Number Sets Worksheets

The number system is divided into several sets. Basically, this includes the set of real and imaginary numbers. These numbers are expressed in the form, $$a+bi$$ where $$a$$ represents the real number and $$bi$$ represents the imaginary number. The field of real numbers is further classified into rational and irrational numbers. Rational numbers are those numbers that can be written as a quotient of any two real numbers, say $$p$$ and $$q$$ except when the denominator, $$q=0$$ while irrational numbers are those numbers that cannot be expressed as a quotient of an integer and a counting number. Rational numbers include fractions, decimals and integers while irrational numbers commonly include the square roots of non–perfect square numbers and the value of $$\pi$$. Shown below is a diagram representing the number sets and some examples per set.

Examples

A. True or False

Based from the diagram, determine whether each statement is true or false.
1. Every irrational number is a real number.
2. $$\sqrt{8}$$ is an irrational number.
3. Every natural number is a whole number.
4. – 2.5 is a negative integer.
5. 10 is a rational number.
6. Every whole number is a counting number.
7. Every irrational number is a real number.
8. Every rational number is a fraction.
9. Every decimal number is rational.
10. $$-\sqrt{16}$$ is imaginary.
1. True
2. True
3. True
4. False
5. True
6. False
7. True
8. False
9. True
10. False
B. Consider the given set of numbers below.

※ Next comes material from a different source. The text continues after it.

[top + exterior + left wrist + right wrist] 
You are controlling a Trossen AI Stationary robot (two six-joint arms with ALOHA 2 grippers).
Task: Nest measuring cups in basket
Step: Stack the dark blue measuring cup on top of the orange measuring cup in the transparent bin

Identify the elements for each set.

Given:
$S=\left \{\left{ -2, 5, 0, 2.5, 2\sqrt{7}, \displaystyle \frac{24}{7}, 3\pi, \displaystyle \frac{2}{3}, 0.2\overline{35}, 2\displaystyle \frac{3}{4} \right}\right \}$
1. Rational numbers
2. Natural numbers
3. Integers
4. Whole numbers
5. Counting numbers
6. Negative integers
7. Fractions
8. Irrational numbers
9. Natural numbers
10. Decimal numbers
1. $$-2, 5, 0, 2.5, \displaystyle \frac{24}{3}, \displaystyle \frac{2}{3}, 0.2\overline{35}, 2\displaystyle \frac{3}{4}$$
2. $$5$$
3. $$–2, 5, 0, \displaystyle \frac{24}{3}$$
4. $$0,5$$
5. $$5$$
6. $$–2$$
7. $$\displaystyle \frac{24}{3}, \displaystyle \frac{2}{3}, 2\displaystyle \frac{3}{4}$$
8. $$3\pi, 2\sqrt{7}$$
9. $$5$$
10. $$2.5, 0.2\overline{35}$$